YOUR ASSIGNMENT
Line by line, copy the material below exactly as given.

RECORDS SHOWN
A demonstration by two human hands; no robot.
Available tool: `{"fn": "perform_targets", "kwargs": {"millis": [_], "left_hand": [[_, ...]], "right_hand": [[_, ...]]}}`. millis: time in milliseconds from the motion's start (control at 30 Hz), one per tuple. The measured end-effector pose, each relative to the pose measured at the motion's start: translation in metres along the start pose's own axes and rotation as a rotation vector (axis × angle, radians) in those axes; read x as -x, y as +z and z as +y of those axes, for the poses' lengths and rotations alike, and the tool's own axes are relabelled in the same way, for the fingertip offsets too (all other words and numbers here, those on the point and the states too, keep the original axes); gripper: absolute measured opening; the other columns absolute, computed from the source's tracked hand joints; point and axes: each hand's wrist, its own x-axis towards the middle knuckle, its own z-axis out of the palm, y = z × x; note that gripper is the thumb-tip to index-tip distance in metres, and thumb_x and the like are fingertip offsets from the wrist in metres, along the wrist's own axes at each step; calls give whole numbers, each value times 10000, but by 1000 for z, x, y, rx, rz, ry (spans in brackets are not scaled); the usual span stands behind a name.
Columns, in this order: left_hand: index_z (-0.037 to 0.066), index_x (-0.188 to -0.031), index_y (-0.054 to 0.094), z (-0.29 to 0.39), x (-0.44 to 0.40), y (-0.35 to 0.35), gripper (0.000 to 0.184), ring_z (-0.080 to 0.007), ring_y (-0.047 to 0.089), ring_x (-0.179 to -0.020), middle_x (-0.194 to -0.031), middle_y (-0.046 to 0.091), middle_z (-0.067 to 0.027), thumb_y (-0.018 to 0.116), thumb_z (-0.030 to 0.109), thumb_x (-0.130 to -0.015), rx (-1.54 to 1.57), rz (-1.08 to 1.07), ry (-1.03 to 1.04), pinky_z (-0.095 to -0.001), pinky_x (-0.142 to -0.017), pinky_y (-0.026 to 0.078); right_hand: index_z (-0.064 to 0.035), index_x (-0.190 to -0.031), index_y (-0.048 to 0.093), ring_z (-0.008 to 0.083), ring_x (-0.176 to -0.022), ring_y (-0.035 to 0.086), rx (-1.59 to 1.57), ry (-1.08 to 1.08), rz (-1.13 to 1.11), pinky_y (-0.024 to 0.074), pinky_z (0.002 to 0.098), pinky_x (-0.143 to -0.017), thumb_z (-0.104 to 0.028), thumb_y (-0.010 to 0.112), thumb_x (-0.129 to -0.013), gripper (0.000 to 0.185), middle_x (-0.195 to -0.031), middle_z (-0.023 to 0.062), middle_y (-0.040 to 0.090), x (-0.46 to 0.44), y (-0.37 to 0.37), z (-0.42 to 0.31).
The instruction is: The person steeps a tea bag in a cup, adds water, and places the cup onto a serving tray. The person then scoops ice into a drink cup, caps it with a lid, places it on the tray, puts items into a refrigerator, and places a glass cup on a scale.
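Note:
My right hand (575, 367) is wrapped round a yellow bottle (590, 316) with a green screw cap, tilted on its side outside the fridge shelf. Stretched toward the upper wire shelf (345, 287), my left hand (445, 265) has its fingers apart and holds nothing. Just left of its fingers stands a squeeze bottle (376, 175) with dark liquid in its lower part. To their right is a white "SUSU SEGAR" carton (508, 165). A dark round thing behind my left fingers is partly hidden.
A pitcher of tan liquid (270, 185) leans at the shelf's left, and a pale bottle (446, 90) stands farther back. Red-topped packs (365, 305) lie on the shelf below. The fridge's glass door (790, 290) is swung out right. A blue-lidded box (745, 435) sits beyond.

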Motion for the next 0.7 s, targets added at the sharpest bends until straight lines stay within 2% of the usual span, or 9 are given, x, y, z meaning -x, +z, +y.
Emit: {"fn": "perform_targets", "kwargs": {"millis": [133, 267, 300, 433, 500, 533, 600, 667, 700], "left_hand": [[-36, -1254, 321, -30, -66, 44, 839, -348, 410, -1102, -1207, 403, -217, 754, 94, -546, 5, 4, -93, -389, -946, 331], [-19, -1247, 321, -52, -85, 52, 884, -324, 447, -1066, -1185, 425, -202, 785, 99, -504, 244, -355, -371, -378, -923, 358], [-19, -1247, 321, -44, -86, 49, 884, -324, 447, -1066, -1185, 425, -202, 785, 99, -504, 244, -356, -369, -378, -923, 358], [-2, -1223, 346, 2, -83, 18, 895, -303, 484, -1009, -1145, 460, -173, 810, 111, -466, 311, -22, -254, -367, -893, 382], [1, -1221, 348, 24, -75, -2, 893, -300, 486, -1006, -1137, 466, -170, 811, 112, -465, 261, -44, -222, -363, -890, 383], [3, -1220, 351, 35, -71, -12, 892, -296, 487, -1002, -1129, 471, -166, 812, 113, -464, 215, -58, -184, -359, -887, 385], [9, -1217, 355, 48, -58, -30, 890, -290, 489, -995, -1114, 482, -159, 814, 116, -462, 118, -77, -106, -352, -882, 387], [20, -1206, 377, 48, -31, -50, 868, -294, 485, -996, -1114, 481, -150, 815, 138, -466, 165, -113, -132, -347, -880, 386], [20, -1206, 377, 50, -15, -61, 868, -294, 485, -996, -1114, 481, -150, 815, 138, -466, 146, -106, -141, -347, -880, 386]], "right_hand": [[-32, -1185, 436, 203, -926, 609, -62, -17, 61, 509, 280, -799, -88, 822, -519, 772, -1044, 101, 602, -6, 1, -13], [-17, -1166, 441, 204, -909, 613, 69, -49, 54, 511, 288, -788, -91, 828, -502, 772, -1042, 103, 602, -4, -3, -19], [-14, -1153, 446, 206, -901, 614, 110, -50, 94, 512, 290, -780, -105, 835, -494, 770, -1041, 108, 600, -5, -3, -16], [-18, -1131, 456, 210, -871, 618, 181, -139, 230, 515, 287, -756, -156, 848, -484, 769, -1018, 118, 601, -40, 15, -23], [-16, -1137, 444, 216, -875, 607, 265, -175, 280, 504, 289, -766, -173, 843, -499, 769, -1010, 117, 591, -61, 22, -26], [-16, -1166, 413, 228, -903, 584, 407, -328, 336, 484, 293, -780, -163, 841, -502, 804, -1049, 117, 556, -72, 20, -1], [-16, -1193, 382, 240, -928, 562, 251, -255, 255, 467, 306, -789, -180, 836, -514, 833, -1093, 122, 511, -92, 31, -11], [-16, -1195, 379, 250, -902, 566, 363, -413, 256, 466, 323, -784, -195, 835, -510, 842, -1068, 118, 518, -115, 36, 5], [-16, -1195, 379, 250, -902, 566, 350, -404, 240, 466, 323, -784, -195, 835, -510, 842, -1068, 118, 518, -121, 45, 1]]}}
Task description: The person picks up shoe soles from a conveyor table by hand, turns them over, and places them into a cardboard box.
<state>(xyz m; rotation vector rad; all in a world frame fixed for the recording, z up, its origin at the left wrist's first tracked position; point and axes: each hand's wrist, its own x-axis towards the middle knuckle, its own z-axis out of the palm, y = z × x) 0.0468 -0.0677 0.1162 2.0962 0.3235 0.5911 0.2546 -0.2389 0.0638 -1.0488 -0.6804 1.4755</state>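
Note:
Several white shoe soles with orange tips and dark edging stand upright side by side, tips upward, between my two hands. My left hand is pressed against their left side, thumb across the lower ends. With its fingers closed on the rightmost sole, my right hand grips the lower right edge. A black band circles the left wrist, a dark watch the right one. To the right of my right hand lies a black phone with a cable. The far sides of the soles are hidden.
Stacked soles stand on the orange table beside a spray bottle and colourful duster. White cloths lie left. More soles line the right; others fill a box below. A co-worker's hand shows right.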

EXERCISE ANSWER
A demonstration by two human hands; no robot.
Available tool: `{"fn": "perform_targets", "kwargs": {"millis": [_], "left_hand": [[_, ...]], "right_hand": [[_, ...]]}}`. millis: time in milliseconds from the motion's start (control at 30 Hz), one per tuple. The measured end-effector pose, each relative to the pose measured at the motion's start: translation in metres along the start pose's own axes and rotation as a rotation vector (axis × angle, radians) in those axes; read x as -x, y as +z and z as +y of those axes, for the poses' lengths and rotations alike, and the tool's own axes are relabelled in the same way, for the fingertip offsets too (all other words and numbers here, those on the point and the states too, keep the original axes); gripper: absolute measured opening; the other columns absolute, computed from the source's tracked hand joints; point and axes: each hand's wrist, its own x-axis towards the middle knuckle, its own z-axis out of the palm, y = z × x; note that gripper is the thumb-tip to index-tip distance in metres, and thumb_x and the like are fingertip offsets from the wrist in metres, along the wrist's own axes at each step; calls give whole numbers, each value times 10000, but by 1000 for z, x, y, rx, rz, ry (spans in brackets are not scaled); the usual span stands behind a name.
Columns, in this order: left_hand: index_z (-0.037 to 0.066), index_x (-0.188 to -0.031), index_y (-0.054 to 0.094), z (-0.29 to 0.39), x (-0.44 to 0.40), y (-0.35 to 0.35), gripper (0.000 to 0.184), ring_z (-0.080 to 0.007), ring_y (-0.047 to 0.089), ring_x (-0.179 to -0.020), middle_x (-0.194 to -0.031), middle_y (-0.046 to 0.091), middle_z (-0.067 to 0.027), thumb_y (-0.018 to 0.116), thumb_z (-0.030 to 0.109), thumb_x (-0.130 to -0.015), rx (-1.54 to 1.57), rz (-1.08 to 1.07), ry (-1.03 to 1.04), pinky_z (-0.095 to -0.001), pinky_x (-0.142 to -0.017), pinky_y (-0.026 to 0.078); right_hand: index_z (-0.064 to 0.035), index_x (-0.190 to -0.031), index_y (-0.048 to 0.093), ring_z (-0.008 to 0.083), ring_x (-0.176 to -0.022), ring_y (-0.035 to 0.086), rx (-1.59 to 1.57), ry (-1.08 to 1.08), rz (-1.13 to 1.11), pinky_y (-0.024 to 0.074), pinky_z (0.002 to 0.098), pinky_x (-0.143 to -0.017), thumb_z (-0.104 to 0.028), thumb_y (-0.010 to 0.112), thumb_x (-0.129 to -0.013), gripper (0.000 to 0.185), middle_x (-0.195 to -0.031), middle_z (-0.023 to 0.062), middle_y (-0.040 to 0.090), x (-0.46 to 0.44), y (-0.37 to 0.37), z (-0.42 to 0.31).
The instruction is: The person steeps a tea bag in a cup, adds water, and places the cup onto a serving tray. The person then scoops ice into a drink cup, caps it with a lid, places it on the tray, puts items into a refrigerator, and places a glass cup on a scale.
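Note:
My right hand (575, 367) is wrapped round a yellow bottle (590, 316) with a green screw cap, tilted on its side outside the fridge shelf. Stretched toward the upper wire shelf (345, 287), my left hand (445, 265) has its fingers apart and holds nothing. Just left of its fingers stands a squeeze bottle (376, 175) with dark liquid in its lower part. To their right is a white "SUSU SEGAR" carton (508, 165). A dark round thing behind my left fingers is partly hidden.
A pitcher of tan liquid (270, 185) leans at the shelf's left, and a pale bottle (446, 90) stands farther back. Red-topped packs (365, 305) lie on the shelf below. The fridge's glass door (790, 290) is swung out right. A blue-lidded box (745, 435) sits beyond.
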
Motion for the next 0.7 s, targets added at the sharpest bends until straight lines stay within 2% of the usual span, or 9 are given, x, y, z meaning -x, +z, +y.
Emit: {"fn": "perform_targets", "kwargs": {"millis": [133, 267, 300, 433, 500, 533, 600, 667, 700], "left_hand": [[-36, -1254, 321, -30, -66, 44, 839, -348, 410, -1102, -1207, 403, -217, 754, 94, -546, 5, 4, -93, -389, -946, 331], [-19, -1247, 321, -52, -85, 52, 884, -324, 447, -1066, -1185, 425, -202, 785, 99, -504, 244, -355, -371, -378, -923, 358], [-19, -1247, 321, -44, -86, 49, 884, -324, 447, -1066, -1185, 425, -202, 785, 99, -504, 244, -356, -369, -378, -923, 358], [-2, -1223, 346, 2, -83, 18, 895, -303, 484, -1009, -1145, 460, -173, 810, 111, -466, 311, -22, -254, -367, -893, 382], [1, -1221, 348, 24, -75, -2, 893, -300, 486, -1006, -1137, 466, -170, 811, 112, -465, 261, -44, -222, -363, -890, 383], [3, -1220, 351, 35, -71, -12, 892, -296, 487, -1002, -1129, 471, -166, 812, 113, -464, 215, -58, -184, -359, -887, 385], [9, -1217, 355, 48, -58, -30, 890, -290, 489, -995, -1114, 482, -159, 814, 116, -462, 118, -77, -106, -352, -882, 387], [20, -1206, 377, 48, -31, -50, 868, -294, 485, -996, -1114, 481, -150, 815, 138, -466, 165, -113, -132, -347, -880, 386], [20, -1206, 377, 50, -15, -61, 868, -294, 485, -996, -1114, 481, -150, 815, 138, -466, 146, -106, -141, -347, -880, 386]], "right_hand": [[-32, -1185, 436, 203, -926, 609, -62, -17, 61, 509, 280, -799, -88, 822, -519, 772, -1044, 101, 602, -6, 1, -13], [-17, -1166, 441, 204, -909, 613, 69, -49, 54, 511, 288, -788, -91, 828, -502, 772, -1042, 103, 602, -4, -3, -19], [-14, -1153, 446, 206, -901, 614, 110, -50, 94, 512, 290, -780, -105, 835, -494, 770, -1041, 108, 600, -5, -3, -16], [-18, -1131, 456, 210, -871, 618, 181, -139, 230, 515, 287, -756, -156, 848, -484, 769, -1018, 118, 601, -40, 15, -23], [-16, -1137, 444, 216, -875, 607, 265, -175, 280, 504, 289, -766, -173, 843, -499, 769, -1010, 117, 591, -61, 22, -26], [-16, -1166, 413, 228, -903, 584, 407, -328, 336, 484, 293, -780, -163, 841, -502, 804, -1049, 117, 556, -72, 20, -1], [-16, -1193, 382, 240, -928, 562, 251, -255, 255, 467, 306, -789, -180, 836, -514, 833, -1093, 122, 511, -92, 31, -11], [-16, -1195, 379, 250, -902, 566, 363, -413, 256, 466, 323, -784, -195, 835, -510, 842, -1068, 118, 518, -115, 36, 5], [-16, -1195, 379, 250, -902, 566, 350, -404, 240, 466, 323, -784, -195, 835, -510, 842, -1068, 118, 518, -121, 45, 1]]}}
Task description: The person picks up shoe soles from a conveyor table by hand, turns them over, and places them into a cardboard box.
<state>(xyz m; rotation vector rad; all in a world frame fixed for the recording, z up, its origin at the left wrist's first tracked position; point and axes: each hand's wrist, its own x-axis towards the middle knuckle, its own z-axis out of the palm, y = z × x) 0.0468 -0.0677 0.1162 2.0962 0.3235 0.5911 0.2546 -0.2389 0.0638 -1.0488 -0.6804 1.4755</state>
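Note:
Several white shoe soles with orange tips and dark edging stand upright side by side, tips upward, between my two hands. My left hand is pressed against their left side, thumb across the lower ends. With its fingers closed on the rightmost sole, my right hand grips the lower right edge. A black band circles the left wrist, a dark watch the right one. To the right of my right hand lies a black phone with a cable. The far sides of the soles are hidden.
Stacked soles stand on the orange table beside a spray bottle and colourful duster. White cloths lie left. More soles line the right; others fill a box below. A co-worker's hand shows right.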

There is nothing more to add to the answer.